## DATASET CONTENT
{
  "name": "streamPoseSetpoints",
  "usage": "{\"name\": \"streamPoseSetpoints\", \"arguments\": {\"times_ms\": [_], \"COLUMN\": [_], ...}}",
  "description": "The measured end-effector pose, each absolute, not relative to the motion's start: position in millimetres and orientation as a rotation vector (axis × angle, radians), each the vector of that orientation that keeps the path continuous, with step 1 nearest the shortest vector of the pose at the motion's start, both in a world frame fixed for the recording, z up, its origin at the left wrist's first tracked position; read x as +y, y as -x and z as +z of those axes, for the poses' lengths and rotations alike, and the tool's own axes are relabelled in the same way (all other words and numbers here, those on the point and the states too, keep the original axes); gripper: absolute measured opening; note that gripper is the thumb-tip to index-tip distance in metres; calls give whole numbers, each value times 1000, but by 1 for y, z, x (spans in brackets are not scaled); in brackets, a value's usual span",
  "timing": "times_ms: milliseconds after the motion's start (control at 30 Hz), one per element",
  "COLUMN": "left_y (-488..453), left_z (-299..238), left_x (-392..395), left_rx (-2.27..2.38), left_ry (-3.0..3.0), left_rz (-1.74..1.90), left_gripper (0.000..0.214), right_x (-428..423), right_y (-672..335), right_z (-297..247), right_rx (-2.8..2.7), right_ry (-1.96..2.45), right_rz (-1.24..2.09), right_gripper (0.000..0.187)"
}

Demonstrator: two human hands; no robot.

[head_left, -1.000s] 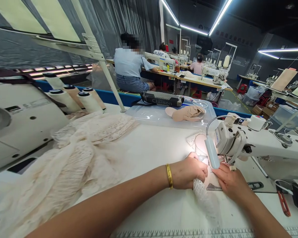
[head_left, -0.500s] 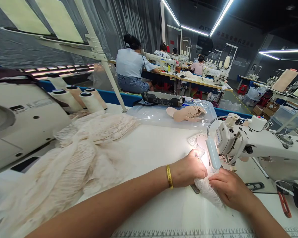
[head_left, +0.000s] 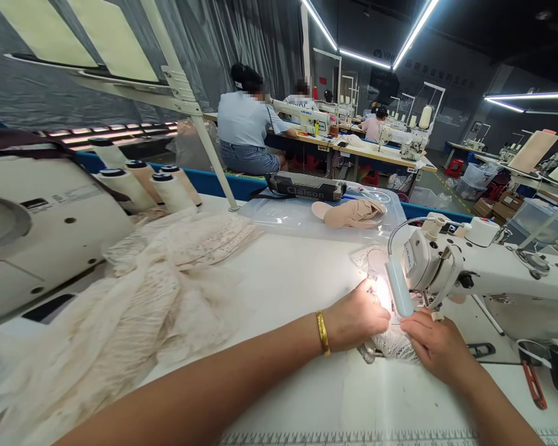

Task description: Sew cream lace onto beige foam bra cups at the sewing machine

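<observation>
My left hand (head_left: pixel 358 316), with a gold bangle on the wrist, is closed on a small piece of white lace (head_left: pixel 393 344) just left of the needle of the white sewing machine (head_left: pixel 474 266). My right hand (head_left: pixel 434 344) pinches the same lace from the right, below the machine head. The lace lies bunched between both hands under the bright lamp (head_left: pixel 397 288). What lies under the needle is hidden by the lamp and the glare.
A big heap of cream lace fabric (head_left: pixel 134 297) covers the left of the white table (head_left: pixel 288 272). Thread cones (head_left: pixel 167 186) and a second machine (head_left: pixel 37 223) stand at left. A clear tray (head_left: pixel 288 217) holds beige cups (head_left: pixel 353 212). Red-handled scissors (head_left: pixel 534 384) lie far right. Other people sew behind.
The lace that hung toward the table's front edge has been drawn up and bunched between my hands. My right hand has moved up closer to the needle.
</observation>
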State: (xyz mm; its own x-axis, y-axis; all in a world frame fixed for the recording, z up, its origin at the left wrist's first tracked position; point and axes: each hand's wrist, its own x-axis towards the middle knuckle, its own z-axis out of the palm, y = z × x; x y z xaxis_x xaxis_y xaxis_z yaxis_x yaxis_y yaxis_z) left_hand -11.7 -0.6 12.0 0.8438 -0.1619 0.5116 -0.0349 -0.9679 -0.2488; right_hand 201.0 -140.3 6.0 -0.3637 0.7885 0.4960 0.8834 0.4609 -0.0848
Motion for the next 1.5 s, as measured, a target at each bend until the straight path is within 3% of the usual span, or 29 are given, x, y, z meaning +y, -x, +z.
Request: {"name": "streamPoseSetpoints", "arguments": {"times_ms": [333, 700, 833, 1033, 1133, 1300, 1500], "left_y": [0, 11, 20, 20, 25, 27, 24], "left_z": [-3, 11, 29, 48, 49, 40, 34], "left_x": [-11, -13, -18, -34, -34, -27, -17], "left_rx": [-95, -85, -261, -390, -218, -52, -33], "left_ry": [2723, 2993, 3085, 3284, 3339, 3160, 3142], "left_rz": [-800, -547, -395, -230, -203, -312, -390], "left_gripper": [27, 20, 13, 44, 34, 15, 19], "right_x": [-132, -136, -143, -146, -140, -133, -134], "right_y": [-204, -203, -194, -179, -181, -192, -199], "right_z": [5, 8, 14, 13, 6, -6, -3], "right_rx": [-2019, -2010, -2149, -2301, -2256, -2257, -2261], "right_ry": [1457, 1392, 1368, 1392, 1410, 1477, 1510], "right_rz": [-666, -539, -352, -265, -385, -504, -434], "right_gripper": [32, 25, 29, 44, 27, 31, 41]}}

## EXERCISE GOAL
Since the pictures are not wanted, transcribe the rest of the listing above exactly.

## OUTPUT FOR THIS EXERCISE
{
  "name": "streamPoseSetpoints",
  "usage": "{\"name\": \"streamPoseSetpoints\", \"arguments\": {\"times_ms\": [_], \"COLUMN\": [_], ...}}",
  "description": "The measured end-effector pose, each absolute, not relative to the motion's start: position in millimetres and orientation as a rotation vector (axis × angle, radians), each the vector of that orientation that keeps the path continuous, with step 1 nearest the shortest vector of the pose at the motion's start, both in a world frame fixed for the recording, z up, its origin at the left wrist's first tracked position; read x as +y, y as -x and z as +z of those axes, for the poses' lengths and rotations alike, and the tool's own axes are relabelled in the same way (all other words and numbers here, those on the point and the states too, keep the original axes); gripper: absolute measured opening; note that gripper is the thumb-tip to index-tip distance in metres; calls give whole numbers, each value times 1000, but by 1 for y, z, x (spans in brackets are not scaled); in brackets, a value's usual span",
  "timing": "times_ms: milliseconds after the motion's start (control at 30 Hz), one per element",
  "COLUMN": "left_y (-488..453), left_z (-299..238), left_x (-392..395), left_rx (-2.27..2.38), left_ry (-3.0..3.0), left_rz (-1.74..1.90), left_gripper (0.000..0.214), right_x (-428..423), right_y (-672..335), right_z (-297..247), right_rx (-2.8..2.7), right_ry (-1.96..2.45), right_rz (-1.24..2.09), right_gripper (0.000..0.187)"
}

Demonstrator: two human hands; no robot.

[head_left, -1.000s] 
[head_left, -0.500s] 
[head_left, +0.000s] 

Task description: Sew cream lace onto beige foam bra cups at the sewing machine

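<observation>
My left hand (head_left: pixel 358 316), with a gold bangle on the wrist, is closed on a small piece of white lace (head_left: pixel 393 344) just left of the needle of the white sewing machine (head_left: pixel 474 266). My right hand (head_left: pixel 434 344) pinches the same lace from the right, below the machine head. The lace lies bunched between both hands under the bright lamp (head_left: pixel 397 288). What lies under the needle is hidden by the lamp and the glare.
A big heap of cream lace fabric (head_left: pixel 134 297) covers the left of the white table (head_left: pixel 288 272). Thread cones (head_left: pixel 167 186) and a second machine (head_left: pixel 37 223) stand at left. A clear tray (head_left: pixel 288 217) holds beige cups (head_left: pixel 353 212). Red-handled scissors (head_left: pixel 534 384) lie far right. Other people sew behind.
The lace that hung toward the table's front edge has been drawn up and bunched between my hands. My right hand has moved up closer to the needle.
</observation>
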State: (xyz mm; its own x-axis, y-axis; all in a world frame fixed for the recording, z up, its origin at the left wrist's first tracked position; point and axes: each hand's wrist, its own x-axis towards the middle knuckle, its own z-axis out of the palm, y = z × x; x y z xaxis_x xaxis_y xaxis_z yaxis_x yaxis_y yaxis_z) left_hand -11.7 -0.6 12.0 0.8438 -0.1619 0.5116 -0.0349 -0.9679 -0.2488; right_hand 201.0 -140.3 6.0 -0.3637 0.7885 0.4960 0.8834 0.4609 -0.0848
Motion for the next 1.5 s, as measured, a target at each bend until the straight path is within 3% of the usual span, or 29 are given, x, y, z meaning +y, -x, +z.
Request: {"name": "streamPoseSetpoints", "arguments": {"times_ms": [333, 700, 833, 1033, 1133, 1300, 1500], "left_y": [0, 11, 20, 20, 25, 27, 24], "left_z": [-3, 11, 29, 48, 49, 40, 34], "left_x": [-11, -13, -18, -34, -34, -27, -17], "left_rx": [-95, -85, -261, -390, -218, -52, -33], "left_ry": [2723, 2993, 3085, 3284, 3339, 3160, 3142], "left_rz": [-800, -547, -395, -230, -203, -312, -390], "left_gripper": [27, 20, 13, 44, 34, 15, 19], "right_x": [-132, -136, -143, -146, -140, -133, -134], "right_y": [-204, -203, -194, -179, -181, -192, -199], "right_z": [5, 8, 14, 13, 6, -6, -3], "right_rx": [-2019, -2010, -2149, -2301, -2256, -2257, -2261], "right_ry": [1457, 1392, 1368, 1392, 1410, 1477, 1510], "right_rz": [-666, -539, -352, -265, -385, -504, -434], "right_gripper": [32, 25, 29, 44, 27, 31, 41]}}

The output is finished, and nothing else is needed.